STATEMENT OF MRS. NELSON WHITTEMORE, OF DETROIT, MICH., SECRETARY OF THE MICHIGAN BRANCH OF THE NATIONAL WOMAN'S PARTY

Mrs. WHITTEMORE. Mr. Chairman and members of the Judiciary Committee, I have come here from Detroit, Mich., for a couple of days to attend another hearing. Truly, gentlemen, most of us felt that when we achieved the right to vote we probably would not have to appear before many more committees in hearings, but that we could go about our business, serving our families and serving our States and communities. We felt that we would not have to seek further for more fields to conquer; but in my own State, particularly, it was painfully soon apparent to all of us that there were many limitations still confronting us. There was in the small town of Redford, Mich., with which your Michigan Member, I am sure, is familiar, a fine woman, a Mrs. Patterson, who had reached middle age and who, having no special cares or duties, felt that she would like to serve that small town as justice of the peace. Her fellow citizens agreed with her and very proudly and joyfully elected her to that office.

When she appeared to attend to her duties as justice of the peace one of the very eminent attorneys of that town arose and said that in his judgment a woman could not hold office in the State of Michigan. You can imagine what a frightful blow that was to us, because that woman had been elected by her fellow townsmen to fill that office. Therefore we got together and squeezed a little money together out of our egg money, dress allowances, etc., and with that money we carried that case through the courts and finally to the Supreme Court. The Supreme Court said that, in their opinion, a woman could hold office in Michigan. So that point was settled after several years had gone by. Then we had also to settle the matter of jury service. The question of whether women in Michigan could serve on juries had to be determined, and we trailed that question through all of the courts until it was finally decided that women in Michigan could serve on juries. And so it went with other questions of law. It was certainly a great shock to us, and we were perfectly bewildered because we found that the legal status of women in Michigan was by no means settled or stabilized.

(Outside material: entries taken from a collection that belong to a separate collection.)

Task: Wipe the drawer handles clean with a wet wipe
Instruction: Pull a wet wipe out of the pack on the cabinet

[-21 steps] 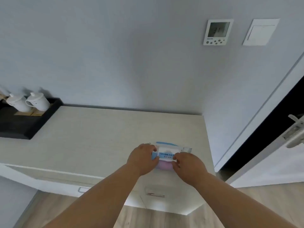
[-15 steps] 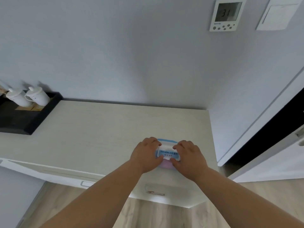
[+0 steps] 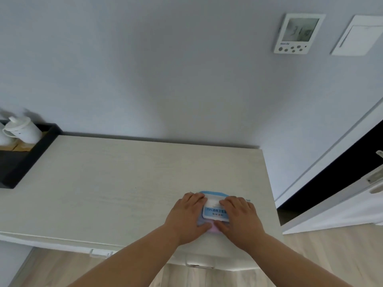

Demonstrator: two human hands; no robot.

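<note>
Wipe pack: we see the wet wipe pack [image 3: 215, 212] lying flat on the bench [image 3: 116, 183], near its front right corner; the white label flap with blue print faces up, and a blue edge shows at the back, a pink one at the front.
Left hand: our left hand [image 3: 186, 216] lies palm down on the pack's left side, fingers [image 3: 194, 198] curled over the far edge and the thumb tucked against the near edge, so it grips the pack.
Right hand: our right hand [image 3: 241, 218] covers the pack's right side the same way, fingers bent over the back of the label flap, thumb at the front edge close to the left thumb; it holds the pack.
Arms: both forearms reach in from the bottom edge of the view, converging on the pack, wrists low over the bench's front edge.
Drawer handles: below the front edge we make out one drawer handle [image 3: 100, 253] left of the arms and another [image 3: 199, 265] between the arms.
Bench, far left: a black tray [image 3: 31, 154] at the left edge carries a white lidded cup [image 3: 22, 129].
Wall: a thermostat [image 3: 297, 34] and a white switch plate [image 3: 358, 36] hang at the upper right.
Right side: an open door [image 3: 352, 201] with its lever stands beside the bench's right end.
</note>
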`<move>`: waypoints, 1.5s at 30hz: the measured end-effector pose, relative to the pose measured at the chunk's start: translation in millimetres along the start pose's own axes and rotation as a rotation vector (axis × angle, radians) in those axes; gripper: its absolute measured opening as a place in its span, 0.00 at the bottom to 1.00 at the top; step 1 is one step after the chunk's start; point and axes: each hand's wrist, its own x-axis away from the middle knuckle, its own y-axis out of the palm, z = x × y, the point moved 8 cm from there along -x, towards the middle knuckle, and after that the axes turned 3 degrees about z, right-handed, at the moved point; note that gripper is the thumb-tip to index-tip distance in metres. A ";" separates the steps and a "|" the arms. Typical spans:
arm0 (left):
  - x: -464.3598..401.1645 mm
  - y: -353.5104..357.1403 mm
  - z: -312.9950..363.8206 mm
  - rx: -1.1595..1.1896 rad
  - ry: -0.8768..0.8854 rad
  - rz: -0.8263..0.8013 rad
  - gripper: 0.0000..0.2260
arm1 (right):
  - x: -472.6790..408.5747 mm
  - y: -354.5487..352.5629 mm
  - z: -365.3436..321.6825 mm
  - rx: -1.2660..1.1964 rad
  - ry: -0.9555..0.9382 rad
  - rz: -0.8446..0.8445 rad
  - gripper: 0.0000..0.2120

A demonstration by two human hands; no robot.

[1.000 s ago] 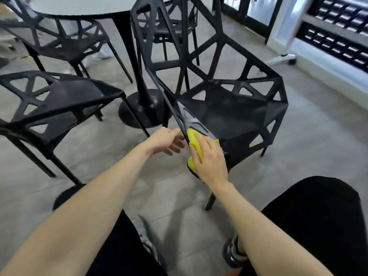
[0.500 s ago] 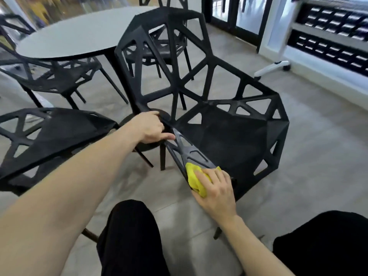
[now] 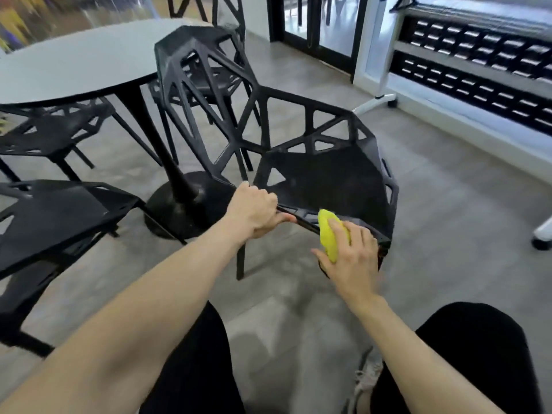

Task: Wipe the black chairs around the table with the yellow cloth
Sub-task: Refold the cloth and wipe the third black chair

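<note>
2 hands are being used on 1 black chair in the head view, the only view given. The near rim of the seat is being gripped by the left hand, its fingers curled over the edge and the thumb tucked beneath. Just to the right of those fingers, the yellow cloth is being pressed against the same rim by the right hand; its fingers are being kept nearly straight and spread flat over the cloth, with the thumb out to the side, so nothing is being pinched.

The step in hand is judged to be the wiping of this chair's front edge while the frame is being steadied. Beyond the fingertips, the seat and the open lattice back are probably being left for the next strokes. 3 other chairs, 1 at the near left, are being left for later around the table.
</note>
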 end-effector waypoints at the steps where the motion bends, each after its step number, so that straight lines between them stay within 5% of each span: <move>1: -3.0 -8.1 16.4 0.029 -0.018 -0.017 0.37 | -6.8 -3.9 -6.9 0.030 0.002 0.003 0.35; 5: 2.3 -39.4 31.6 0.366 -0.024 -0.012 0.24 | -34.2 -8.8 -27.0 0.069 -0.014 -0.015 0.33; 9: 22.8 -104.7 -46.4 0.089 0.020 0.381 0.16 | -45.4 -10.7 -50.6 -0.012 -0.021 -0.028 0.31; 14: 5.5 -158.9 -171.6 0.067 -0.076 0.496 0.20 | -79.4 -17.9 -102.6 -0.222 -0.120 0.028 0.28; 20: -66.8 -149.4 -289.8 0.211 -0.009 0.245 0.27 | -144.7 -70.0 -197.2 -0.471 -0.171 0.140 0.28; 29: -125.9 -108.9 -290.3 0.079 0.364 -0.060 0.34 | -233.3 -59.9 -264.5 -0.077 0.005 -0.347 0.27; 38: -66.5 -108.2 -260.8 0.364 0.197 0.052 0.24 | -204.2 -74.1 -233.6 -0.109 -0.150 -0.627 0.24; 45: -35.8 -141.7 -190.4 0.387 0.044 -0.117 0.24 | -203.1 -117.0 -135.0 -0.081 -0.350 -0.786 0.25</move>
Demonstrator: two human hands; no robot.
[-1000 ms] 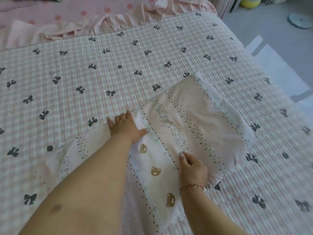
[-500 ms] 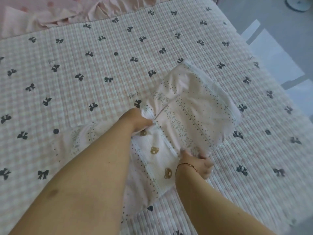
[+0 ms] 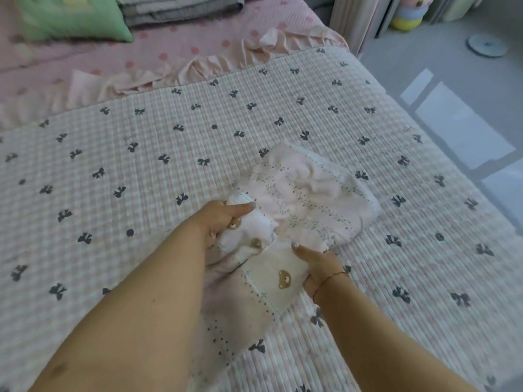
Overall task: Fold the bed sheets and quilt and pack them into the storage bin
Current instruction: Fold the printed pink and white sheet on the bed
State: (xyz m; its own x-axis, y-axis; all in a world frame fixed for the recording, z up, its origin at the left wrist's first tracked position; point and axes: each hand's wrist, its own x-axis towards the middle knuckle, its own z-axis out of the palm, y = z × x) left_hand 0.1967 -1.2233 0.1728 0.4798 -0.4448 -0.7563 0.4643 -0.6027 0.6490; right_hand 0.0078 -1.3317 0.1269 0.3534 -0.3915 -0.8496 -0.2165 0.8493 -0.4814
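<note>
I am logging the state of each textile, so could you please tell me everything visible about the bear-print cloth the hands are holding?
The bear-print cloth is a soft, thin-looking pale pink and cream fabric with brown bear faces, dotted lines and small leafy sprigs. It is bunched and partly folded, its far part rumpled in loose creases. It lies on the bow-print quilt near the bed's right side. The left hand grips its near-left bunch; the right hand pinches its near-right edge.

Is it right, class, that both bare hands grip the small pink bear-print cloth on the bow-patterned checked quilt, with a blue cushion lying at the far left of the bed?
Not quite. The head view shows that cushion is green, not blue. The rest holds: the left hand and right hand both grip the small pink bear-print cloth on the bow-patterned checked quilt.
</note>
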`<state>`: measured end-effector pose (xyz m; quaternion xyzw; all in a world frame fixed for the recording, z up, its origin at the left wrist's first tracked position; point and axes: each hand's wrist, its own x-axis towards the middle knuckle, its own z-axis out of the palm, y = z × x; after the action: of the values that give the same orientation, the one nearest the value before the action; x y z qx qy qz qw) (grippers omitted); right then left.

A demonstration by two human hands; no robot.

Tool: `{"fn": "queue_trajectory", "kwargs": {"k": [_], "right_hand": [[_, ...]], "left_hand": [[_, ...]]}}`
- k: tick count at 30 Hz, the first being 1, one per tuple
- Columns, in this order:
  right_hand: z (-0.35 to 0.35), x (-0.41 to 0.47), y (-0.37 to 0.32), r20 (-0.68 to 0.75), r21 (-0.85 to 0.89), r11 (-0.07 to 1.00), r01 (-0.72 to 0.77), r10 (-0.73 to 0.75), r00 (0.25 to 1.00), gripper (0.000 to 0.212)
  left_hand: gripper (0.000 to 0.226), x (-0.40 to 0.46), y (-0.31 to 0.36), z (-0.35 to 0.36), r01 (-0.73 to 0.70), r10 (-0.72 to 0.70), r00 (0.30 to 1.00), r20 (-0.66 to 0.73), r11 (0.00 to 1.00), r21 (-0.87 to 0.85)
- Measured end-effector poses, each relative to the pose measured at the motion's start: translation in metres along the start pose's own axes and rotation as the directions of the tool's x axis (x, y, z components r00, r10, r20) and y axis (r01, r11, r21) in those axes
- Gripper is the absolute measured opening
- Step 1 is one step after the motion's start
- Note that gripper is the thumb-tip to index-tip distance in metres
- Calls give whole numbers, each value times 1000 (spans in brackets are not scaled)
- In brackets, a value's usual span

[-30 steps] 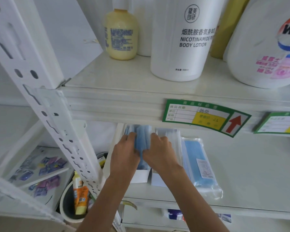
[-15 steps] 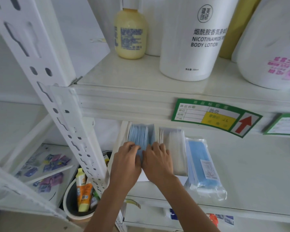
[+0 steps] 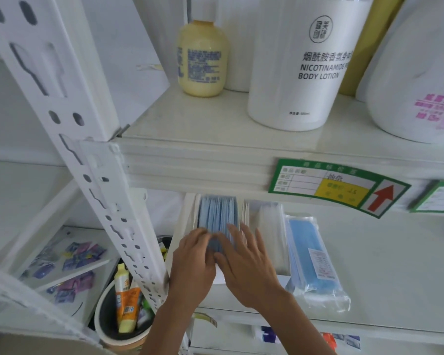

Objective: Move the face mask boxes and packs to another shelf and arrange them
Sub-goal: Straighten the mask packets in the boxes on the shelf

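On the middle shelf (image 3: 382,283) stands an open white box (image 3: 183,226) full of blue face masks (image 3: 217,213). My left hand (image 3: 192,262) and my right hand (image 3: 246,265) lie side by side on the near end of the mask stack, fingers fairly straight, pressing on it. Right of it stands a second white box (image 3: 280,274) holding white masks (image 3: 268,221). A clear plastic pack of blue masks (image 3: 312,254) lies flat further right. The boxes' far ends are hidden under the upper shelf.
The upper shelf carries a yellow bottle (image 3: 203,57), a big white body lotion bottle (image 3: 308,62) and a detergent jug (image 3: 418,85). A green price label (image 3: 336,187) hangs on its edge. A white upright post (image 3: 87,165) stands left; a bucket of tubes (image 3: 124,316) sits below.
Both hands have slid back toward me from deep in the box to its near end, and the fingers have flattened on the blue masks. The camera has shifted slightly.
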<state>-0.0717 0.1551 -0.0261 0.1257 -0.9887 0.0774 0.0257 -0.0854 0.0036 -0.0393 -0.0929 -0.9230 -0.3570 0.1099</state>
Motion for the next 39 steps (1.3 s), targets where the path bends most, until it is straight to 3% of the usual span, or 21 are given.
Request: {"fn": "queue_trajectory", "kwargs": {"k": [2, 4, 7, 10, 12, 14, 18, 22, 27, 29, 31, 33, 34, 37, 39], "right_hand": [[4, -3, 6, 85, 28, 1000, 2, -4, 996, 71], [4, -4, 9, 54, 74, 997, 6, -10, 998, 69], [0, -9, 12, -97, 177, 984, -14, 32, 995, 61], [-3, -20, 27, -272, 234, 962, -142, 205, 940, 54], [-3, -27, 42, -234, 163, 951, -264, 297, 926, 51], [-5, -29, 51, -108, 47, 952, -304, 307, 946, 52], [-7, -25, 46, -6, 27, 985, -168, 168, 986, 65], [-5, -25, 36, -85, 162, 981, -108, 123, 989, 56], [-6, -37, 41, -268, 340, 923, -183, 281, 922, 51], [-2, -45, 48, -272, 501, 826, -259, 434, 859, 55], [2, -51, 53, -99, 704, 615, -356, 581, 808, 60], [5, -53, 54, 116, 868, 312, -386, 629, 769, 55], [6, -52, 54, 170, 902, 207, -378, 635, 754, 51], [8, -50, 56, 188, 913, 178, -367, 615, 766, 44], [8, -47, 56, 219, 904, 194, -382, 555, 802, 54]], "left_hand": [[41, 2, -4, 0, -27, 23, 997, 70, 998, 57], [43, 2, -6, 1, -30, 27, 998, 57, 998, 56], [49, -3, -5, 6, -58, 57, 998, 21, 996, 70], [47, -4, -7, 7, -106, 104, 994, 36, 994, 39], [49, -2, -11, 6, -147, 143, 987, 72, 988, 51], [54, 1, -12, 5, -183, 173, 977, 128, 981, 69], [55, 6, -9, 5, -164, 145, 971, 189, 982, 94], [52, 6, -2, 5, -191, 177, 977, 116, 974, 122], [41, 1, 9, 10, -155, 157, 987, -24, 984, 93], [46, -3, 6, 12, -69, 65, 986, -154, 997, -20], [56, -4, 1, 14, 98, -162, 966, -202, 951, -292], [68, -2, -4, 17, 322, -414, 909, -50, 775, -544], [68, -1, -6, 20, 414, -486, 873, 43, 691, -592], [53, -4, -13, 29, 495, -504, 847, 168, 634, -594], [58, -4, -15, 32, 513, -504, 840, 201, 618, -595]]}}
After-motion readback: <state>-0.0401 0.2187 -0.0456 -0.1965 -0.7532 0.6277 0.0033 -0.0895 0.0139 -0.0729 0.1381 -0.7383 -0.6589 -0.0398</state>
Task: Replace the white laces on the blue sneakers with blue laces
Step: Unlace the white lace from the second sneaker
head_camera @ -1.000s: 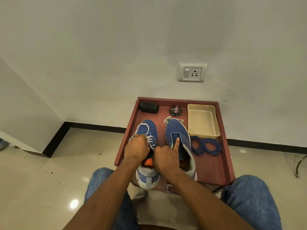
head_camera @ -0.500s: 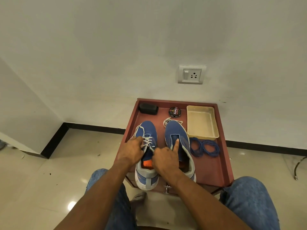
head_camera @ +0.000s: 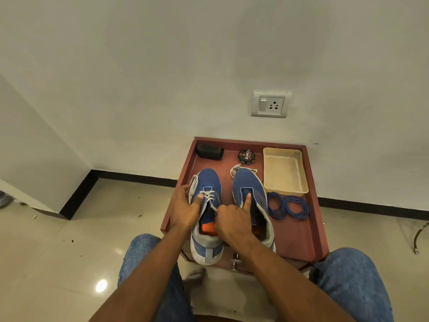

The women of Michigan did not know what they could do, or what they could not do. Therefore, we decided that we would try to get an able opinion on the question of the legal status of women in Michigan. I spent considerable time in Detroit, trailing around

to find some friends who would help us in that matter. Many of those gentlemen said that they were very busy; that they had a world of business to attend to, with this suit and that suit pending, and that they could not take the time to look these questions up for us. However, all of them assured us that they were very certain that the conditions in Michigan were ideal for women, and that surely there were no particular discriminations against them in any way. They claimed that Michigan was really a heavenly place for women to live in. Finally, I found one friend who had aided us in the past; he said that he was terribly busy, but that he would try to take six weeks time to look up the matter for us. Then, I very quaveringly asked him about how much it would cost us. He said that he would do the best he could for us, but that he did not see how he could do it for less than $1,500. And, indeed, he could not, because he would have to set aside all of his business. Now, you can imagine what that amount meant to us. We were simply staggered. Then, gentlemen, you can imagine what a tremendous relief we felt when we learned that our legal research department in Washington was compiling all of the statutes of the State of Michigan, and was printing the compilation in this little booklet entitled, "Michigan Laws Discriminating Against Women."

One of the first things we met up with there was the proposition that mothers have not equal rights with fathers over children. We said that that could not be so, because, after a great deal of work, we got through the 1921 Michigan Legislature an equal guardianship bill. Our legal friends said that that bill was passed by the Michigan Legislature, and that we had that law. So we sent back here to the research department, and said to them, "No, our women have an equal guardianship law in Michigan." Our department here sent back the word that we had an equal guardianship law, but that it did not cover the services or earnings of minor children; that we had some guardianship but not all guardianship. Then our friends said, Perhaps that is so." They said, of course, that was a small matter, and that upon the whole we really had an equal guardianship law. Now, gentlemen, it is not such a small matter, because, aside from the earnings, we found that the law provided that in case of injury to a child suit could only be brought by the father, provided the family were living intact. That was because under the common law, under which my State operates, the father has the sole right to sue. The CHAIRMAN. If the father is the head of the family, and the family is intact, what other law would you suggest?

Mrs. WHITTEMORE. Possibly the father does not wish to sue; possibly the father and mother, while they have not been actually divorced, are not living together. Perhaps the father is living in some other part of the country and does not wish to institute the suit. The CHAIRMAN. Your statement was that the family was intact, and my question was directed to that statement.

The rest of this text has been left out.